**WHAT NEEDS TO BE DONE**
Write out the data again in full, exactly as it reads.

**EXERCISE DATA**
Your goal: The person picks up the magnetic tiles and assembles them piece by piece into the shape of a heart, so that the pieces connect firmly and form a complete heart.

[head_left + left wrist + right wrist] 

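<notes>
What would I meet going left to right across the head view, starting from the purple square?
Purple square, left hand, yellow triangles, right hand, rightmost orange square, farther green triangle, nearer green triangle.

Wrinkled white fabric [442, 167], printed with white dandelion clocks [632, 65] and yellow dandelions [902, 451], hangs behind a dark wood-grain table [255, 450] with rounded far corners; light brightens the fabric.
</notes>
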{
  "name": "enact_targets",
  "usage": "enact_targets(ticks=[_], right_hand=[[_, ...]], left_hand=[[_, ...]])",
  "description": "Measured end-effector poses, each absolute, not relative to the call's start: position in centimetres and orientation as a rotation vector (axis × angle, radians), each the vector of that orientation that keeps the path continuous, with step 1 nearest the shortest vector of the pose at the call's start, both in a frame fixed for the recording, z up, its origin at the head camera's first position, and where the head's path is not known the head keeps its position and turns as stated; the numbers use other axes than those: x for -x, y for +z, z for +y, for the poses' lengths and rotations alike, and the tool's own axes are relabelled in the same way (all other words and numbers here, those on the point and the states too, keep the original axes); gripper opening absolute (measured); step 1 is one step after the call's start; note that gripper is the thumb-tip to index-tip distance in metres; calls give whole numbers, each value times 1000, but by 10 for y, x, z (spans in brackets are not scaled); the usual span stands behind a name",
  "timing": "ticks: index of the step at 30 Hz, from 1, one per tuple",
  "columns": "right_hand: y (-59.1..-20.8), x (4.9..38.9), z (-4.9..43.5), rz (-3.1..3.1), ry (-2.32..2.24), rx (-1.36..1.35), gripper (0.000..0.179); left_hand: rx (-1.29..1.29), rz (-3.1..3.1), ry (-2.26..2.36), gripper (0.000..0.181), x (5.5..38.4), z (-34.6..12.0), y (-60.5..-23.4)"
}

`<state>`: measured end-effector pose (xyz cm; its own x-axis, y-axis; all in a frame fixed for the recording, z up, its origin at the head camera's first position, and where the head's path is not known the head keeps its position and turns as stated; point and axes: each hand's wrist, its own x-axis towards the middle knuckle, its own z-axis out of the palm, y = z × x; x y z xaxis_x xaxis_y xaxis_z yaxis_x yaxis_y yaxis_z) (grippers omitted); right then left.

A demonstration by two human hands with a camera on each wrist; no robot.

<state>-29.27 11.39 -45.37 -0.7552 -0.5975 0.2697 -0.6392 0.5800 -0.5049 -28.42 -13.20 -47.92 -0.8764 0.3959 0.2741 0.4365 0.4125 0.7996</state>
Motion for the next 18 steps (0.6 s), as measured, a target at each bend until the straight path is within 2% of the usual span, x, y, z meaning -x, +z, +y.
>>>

**EXERCISE SOLUTION**
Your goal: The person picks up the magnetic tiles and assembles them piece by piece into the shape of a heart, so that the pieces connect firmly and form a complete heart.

[head_left + left wrist + right wrist] 

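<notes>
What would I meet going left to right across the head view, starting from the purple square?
Purple square, left hand, yellow triangles, right hand, rightmost orange square, farther green triangle, nearer green triangle.

Wrinkled white fabric [442, 167], printed with white dandelion clocks [632, 65] and yellow dandelions [902, 451], hangs behind a dark wood-grain table [255, 450] with rounded far corners; light brightens the fabric.
</notes>
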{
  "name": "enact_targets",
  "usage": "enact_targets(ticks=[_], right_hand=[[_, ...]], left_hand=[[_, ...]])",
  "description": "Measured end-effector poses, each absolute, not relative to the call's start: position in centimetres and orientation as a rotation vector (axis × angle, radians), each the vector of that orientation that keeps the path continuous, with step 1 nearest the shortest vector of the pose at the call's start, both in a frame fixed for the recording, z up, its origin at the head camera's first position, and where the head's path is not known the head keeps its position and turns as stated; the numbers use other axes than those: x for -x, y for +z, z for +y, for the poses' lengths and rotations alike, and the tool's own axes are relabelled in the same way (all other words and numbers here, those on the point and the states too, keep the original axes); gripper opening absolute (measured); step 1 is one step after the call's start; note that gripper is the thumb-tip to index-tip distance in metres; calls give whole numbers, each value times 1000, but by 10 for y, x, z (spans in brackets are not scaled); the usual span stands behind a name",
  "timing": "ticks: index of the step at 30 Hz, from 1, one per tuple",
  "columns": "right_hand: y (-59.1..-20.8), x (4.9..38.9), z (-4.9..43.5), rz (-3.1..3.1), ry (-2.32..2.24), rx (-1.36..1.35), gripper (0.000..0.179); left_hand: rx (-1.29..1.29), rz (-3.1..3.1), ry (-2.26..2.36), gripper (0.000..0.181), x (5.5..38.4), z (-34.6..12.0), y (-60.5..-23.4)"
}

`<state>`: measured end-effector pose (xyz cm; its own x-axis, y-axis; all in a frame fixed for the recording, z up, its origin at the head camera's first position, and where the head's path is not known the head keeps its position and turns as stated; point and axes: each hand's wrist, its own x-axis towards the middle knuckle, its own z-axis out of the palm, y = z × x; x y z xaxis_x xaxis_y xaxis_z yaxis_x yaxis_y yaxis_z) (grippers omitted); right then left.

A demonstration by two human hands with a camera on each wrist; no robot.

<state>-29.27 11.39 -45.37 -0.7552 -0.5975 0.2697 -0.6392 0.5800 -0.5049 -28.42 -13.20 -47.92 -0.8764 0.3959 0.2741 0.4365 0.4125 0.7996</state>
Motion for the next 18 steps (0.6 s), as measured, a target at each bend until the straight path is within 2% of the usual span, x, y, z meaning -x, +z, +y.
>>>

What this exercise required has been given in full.